### Exercise instructions
Repeat, word for word, all the data that follows, and exclude the pictures.

Segment Start: Supplied data

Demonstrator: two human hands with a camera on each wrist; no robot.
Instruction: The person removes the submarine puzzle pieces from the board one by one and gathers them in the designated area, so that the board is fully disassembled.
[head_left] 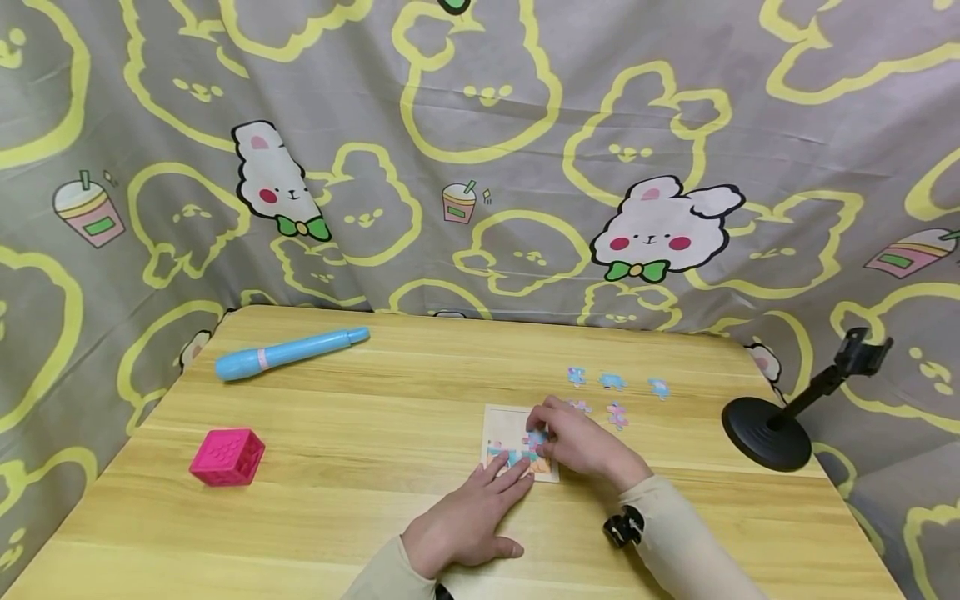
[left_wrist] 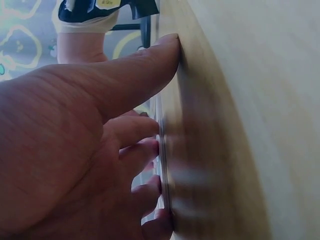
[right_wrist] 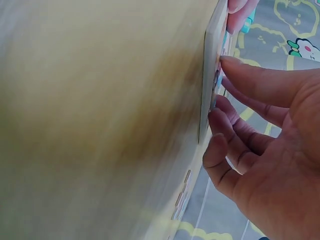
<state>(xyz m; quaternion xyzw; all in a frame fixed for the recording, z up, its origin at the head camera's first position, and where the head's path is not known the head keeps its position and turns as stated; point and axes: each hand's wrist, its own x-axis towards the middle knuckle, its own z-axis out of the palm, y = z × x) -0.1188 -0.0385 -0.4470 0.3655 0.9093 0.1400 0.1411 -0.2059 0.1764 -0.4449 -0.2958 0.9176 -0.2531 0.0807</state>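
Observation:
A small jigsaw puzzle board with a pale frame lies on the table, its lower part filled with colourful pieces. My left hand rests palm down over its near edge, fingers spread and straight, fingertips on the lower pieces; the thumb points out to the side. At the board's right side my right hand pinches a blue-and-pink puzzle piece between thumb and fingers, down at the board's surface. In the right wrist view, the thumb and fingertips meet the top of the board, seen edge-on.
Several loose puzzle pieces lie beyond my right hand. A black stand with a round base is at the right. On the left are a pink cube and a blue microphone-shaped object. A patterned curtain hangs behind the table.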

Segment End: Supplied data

### Output for this exercise
Demonstrator: two human hands with a camera on each wrist; no robot.
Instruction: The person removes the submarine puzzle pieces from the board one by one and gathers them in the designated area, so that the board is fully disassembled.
[head_left] 
[left_wrist] 
[right_wrist] 
<state>(xyz m; quaternion xyzw; all in a frame fixed for the recording, z up, its origin at the head camera's first position, and where the head's path is not known the head keeps its position and turns as stated; point and axes: each hand's wrist, its own x-axis towards the middle knuckle, its own z-axis out of the palm, y = z × x) -0.1188 -0.0385 -0.4470 0.3655 0.9093 0.1400 0.1411 -0.2059 0.1764 -0.4449 -0.2958 0.9176 -0.2531 0.0807</state>
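Observation:
A small jigsaw puzzle board with a pale frame lies on the table, its lower part filled with colourful pieces. My left hand rests palm down over its near edge, fingers spread and straight, fingertips on the lower pieces; the thumb points out to the side. At the board's right side my right hand pinches a blue-and-pink puzzle piece between thumb and fingers, down at the board's surface. In the right wrist view, the thumb and fingertips meet the top of the board, seen edge-on.
Several loose puzzle pieces lie beyond my right hand. A black stand with a round base is at the right. On the left are a pink cube and a blue microphone-shaped object. A patterned curtain hangs behind the table.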

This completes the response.